Data records:
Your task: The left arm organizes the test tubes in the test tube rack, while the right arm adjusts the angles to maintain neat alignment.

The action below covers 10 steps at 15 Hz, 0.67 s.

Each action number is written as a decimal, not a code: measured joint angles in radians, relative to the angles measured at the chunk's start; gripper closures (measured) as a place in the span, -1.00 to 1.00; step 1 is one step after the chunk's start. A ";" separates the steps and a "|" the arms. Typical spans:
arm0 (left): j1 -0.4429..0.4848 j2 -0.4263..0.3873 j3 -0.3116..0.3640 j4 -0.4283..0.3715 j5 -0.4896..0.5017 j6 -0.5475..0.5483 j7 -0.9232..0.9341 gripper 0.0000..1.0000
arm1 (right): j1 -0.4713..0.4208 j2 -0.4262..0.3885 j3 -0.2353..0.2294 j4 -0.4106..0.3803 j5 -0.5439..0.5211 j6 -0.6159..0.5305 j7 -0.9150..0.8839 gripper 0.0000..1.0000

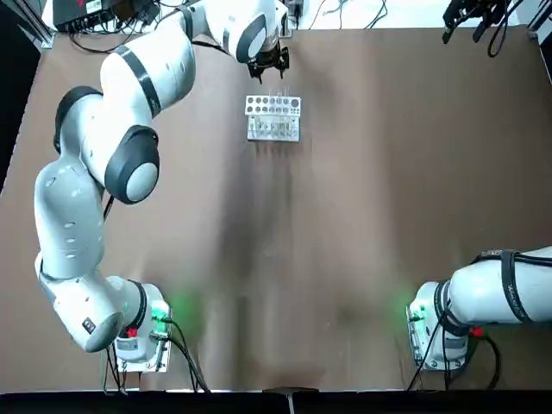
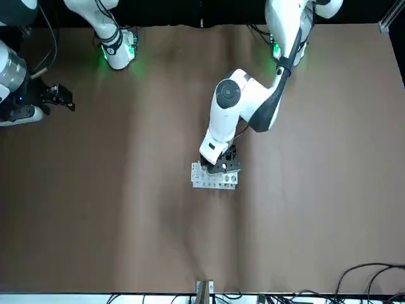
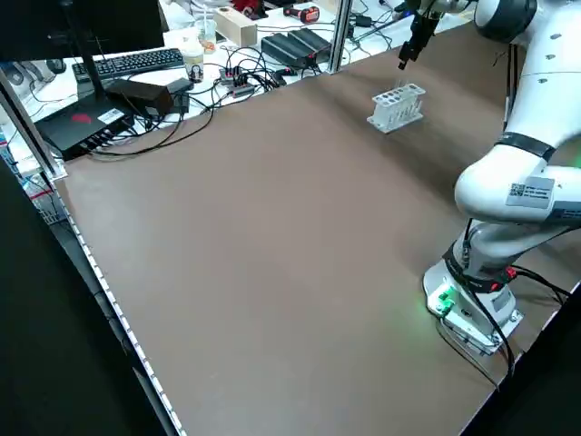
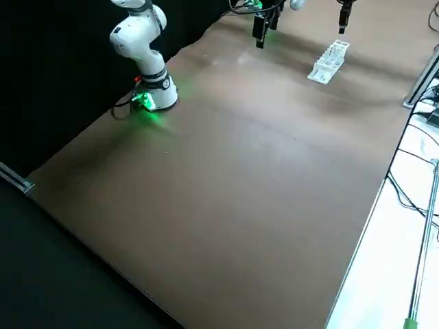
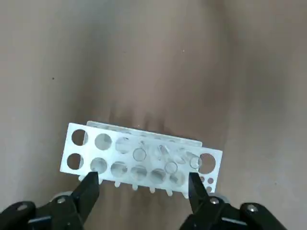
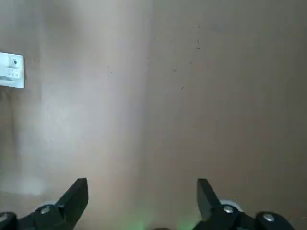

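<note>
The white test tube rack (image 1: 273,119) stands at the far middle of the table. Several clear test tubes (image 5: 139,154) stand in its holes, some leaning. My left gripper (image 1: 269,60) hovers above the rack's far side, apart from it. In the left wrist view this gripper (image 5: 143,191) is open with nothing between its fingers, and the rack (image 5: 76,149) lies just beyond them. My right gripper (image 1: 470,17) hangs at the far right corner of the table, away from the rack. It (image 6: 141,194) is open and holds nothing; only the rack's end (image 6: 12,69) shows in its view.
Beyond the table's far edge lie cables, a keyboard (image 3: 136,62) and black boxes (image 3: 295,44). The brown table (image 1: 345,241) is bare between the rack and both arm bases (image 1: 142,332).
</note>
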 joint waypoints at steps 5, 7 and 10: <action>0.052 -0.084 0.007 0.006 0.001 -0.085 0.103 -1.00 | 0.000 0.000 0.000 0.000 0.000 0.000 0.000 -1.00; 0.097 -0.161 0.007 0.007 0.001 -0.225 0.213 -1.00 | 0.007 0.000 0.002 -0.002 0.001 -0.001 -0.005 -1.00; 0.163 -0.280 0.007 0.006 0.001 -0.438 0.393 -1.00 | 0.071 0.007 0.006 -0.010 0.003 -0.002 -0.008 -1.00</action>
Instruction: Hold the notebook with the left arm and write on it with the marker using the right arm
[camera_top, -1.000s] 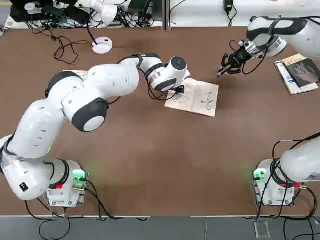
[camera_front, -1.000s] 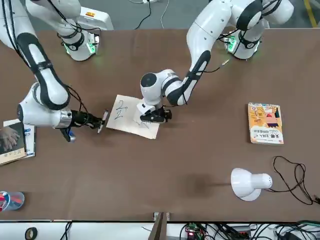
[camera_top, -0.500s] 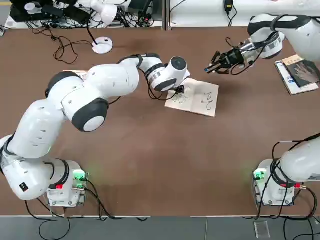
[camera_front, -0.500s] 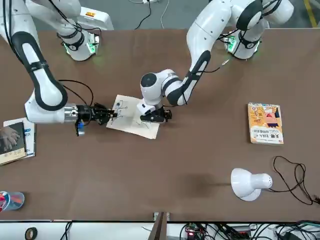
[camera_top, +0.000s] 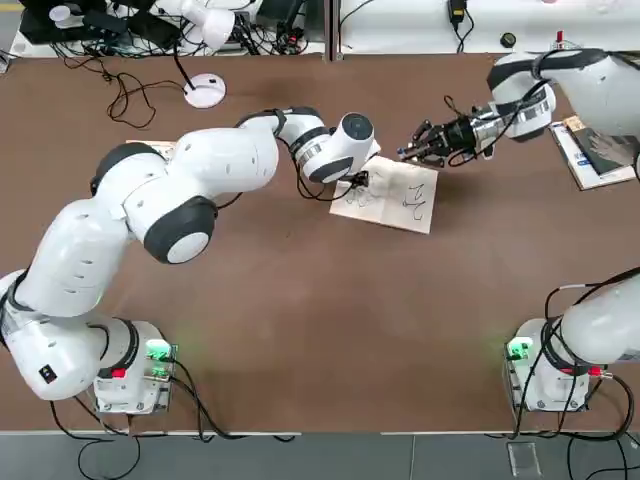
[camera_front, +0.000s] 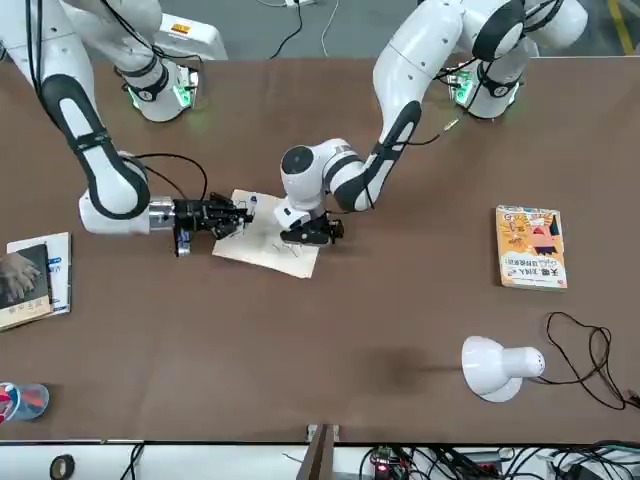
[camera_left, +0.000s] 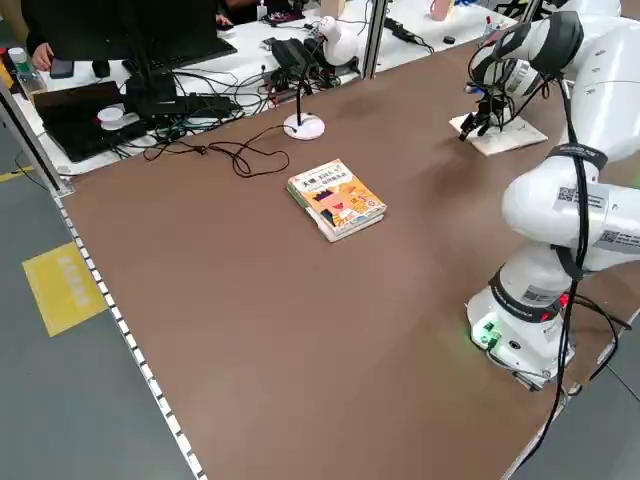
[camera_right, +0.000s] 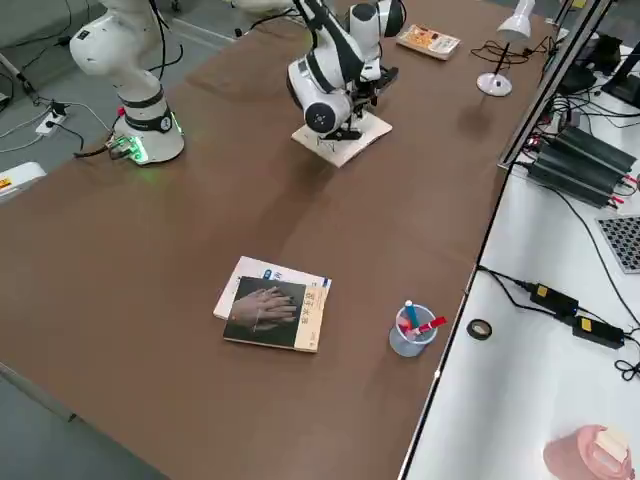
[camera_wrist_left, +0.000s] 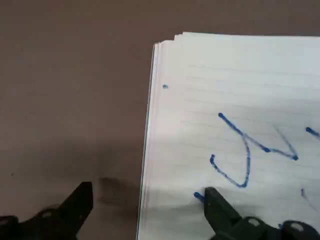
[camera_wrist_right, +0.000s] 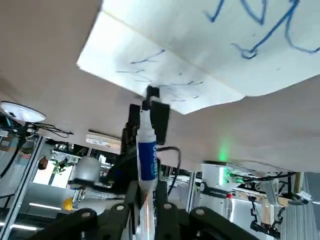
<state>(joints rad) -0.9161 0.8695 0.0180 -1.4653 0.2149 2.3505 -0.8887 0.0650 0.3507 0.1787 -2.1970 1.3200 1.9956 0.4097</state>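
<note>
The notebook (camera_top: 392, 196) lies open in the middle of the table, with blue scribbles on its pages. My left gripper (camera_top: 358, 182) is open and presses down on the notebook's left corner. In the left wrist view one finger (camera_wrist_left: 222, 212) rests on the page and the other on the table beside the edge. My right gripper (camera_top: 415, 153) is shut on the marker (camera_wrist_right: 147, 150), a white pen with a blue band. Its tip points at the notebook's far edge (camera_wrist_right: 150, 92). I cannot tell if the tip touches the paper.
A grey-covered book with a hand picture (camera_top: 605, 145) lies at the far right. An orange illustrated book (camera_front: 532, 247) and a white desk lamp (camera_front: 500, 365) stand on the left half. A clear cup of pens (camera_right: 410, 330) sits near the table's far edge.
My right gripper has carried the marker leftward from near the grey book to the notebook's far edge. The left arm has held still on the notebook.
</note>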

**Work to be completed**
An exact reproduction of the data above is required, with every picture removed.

**Answer to this task**
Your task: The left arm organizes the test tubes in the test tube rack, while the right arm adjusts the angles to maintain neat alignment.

The action below covers 10 steps at 15 Hz, 0.67 s.

Each action number is written as a decimal, not a code: measured joint angles in radians, relative to the angles measured at the chunk's start; gripper closures (measured) as a place in the span, -1.00 to 1.00; step 1 is one step after the chunk's start. A ";" separates the steps and a "|" the arms. Typical spans:
arm0 (left): j1 -0.4429..0.4848 j2 -0.4263..0.3873 j3 -0.3116..0.3640 j4 -0.4283..0.3715 j5 -0.4896..0.5017 j6 -0.5475..0.5483 j7 -0.9232..0.9341 gripper 0.0000..1.0000
arm1 (right): j1 -0.4713..0.4208 j2 -0.4262..0.3885 j3 -0.2353..0.2294 j4 -0.4106..0.3803 j5 -0.5439..0.5211 j6 -0.6159..0.5305 j7 -0.9150..0.8839 gripper 0.0000..1.0000


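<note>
The white test tube rack (image 1: 273,119) stands at the far middle of the table. Several clear test tubes (image 5: 139,154) stand in its holes, some leaning. My left gripper (image 1: 269,60) hovers above the rack's far side, apart from it. In the left wrist view this gripper (image 5: 143,191) is open with nothing between its fingers, and the rack (image 5: 76,149) lies just beyond them. My right gripper (image 1: 470,17) hangs at the far right corner of the table, away from the rack. It (image 6: 141,194) is open and holds nothing; only the rack's end (image 6: 12,69) shows in its view.
Beyond the table's far edge lie cables, a keyboard (image 3: 136,62) and black boxes (image 3: 295,44). The brown table (image 1: 345,241) is bare between the rack and both arm bases (image 1: 142,332).
</note>
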 joint waypoints at steps 5, 7 and 10: <action>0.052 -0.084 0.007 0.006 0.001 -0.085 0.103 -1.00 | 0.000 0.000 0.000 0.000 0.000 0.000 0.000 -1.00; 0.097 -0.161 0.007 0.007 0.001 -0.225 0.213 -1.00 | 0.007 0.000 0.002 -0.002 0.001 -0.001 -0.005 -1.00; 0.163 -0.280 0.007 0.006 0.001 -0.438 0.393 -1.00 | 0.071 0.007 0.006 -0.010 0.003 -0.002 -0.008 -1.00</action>
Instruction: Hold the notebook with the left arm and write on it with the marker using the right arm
[camera_top, -1.000s] 
[camera_front, -1.000s] 
[camera_top, -0.500s] 
[camera_front, -0.500s] 
[camera_top, +0.000s] 
[camera_front, +0.000s] 
[camera_left, +0.000s] 
[camera_right, +0.000s] 
[camera_wrist_left, +0.000s] 
[camera_wrist_right, +0.000s] 
<state>(joints rad) -0.9161 0.8695 0.0180 -1.4653 0.2149 2.3505 -0.8887 0.0650 0.3507 0.1787 -2.1970 1.3200 1.9956 0.4097</state>
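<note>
The notebook (camera_top: 392, 196) lies open in the middle of the table, with blue scribbles on its pages. My left gripper (camera_top: 358, 182) is open and presses down on the notebook's left corner. In the left wrist view one finger (camera_wrist_left: 222, 212) rests on the page and the other on the table beside the edge. My right gripper (camera_top: 415, 153) is shut on the marker (camera_wrist_right: 147, 150), a white pen with a blue band. Its tip points at the notebook's far edge (camera_wrist_right: 150, 92). I cannot tell if the tip touches the paper.
A grey-covered book with a hand picture (camera_top: 605, 145) lies at the far right. An orange illustrated book (camera_front: 532, 247) and a white desk lamp (camera_front: 500, 365) stand on the left half. A clear cup of pens (camera_right: 410, 330) sits near the table's far edge.
My right gripper has carried the marker leftward from near the grey book to the notebook's far edge. The left arm has held still on the notebook.
</note>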

The required answer is now complete.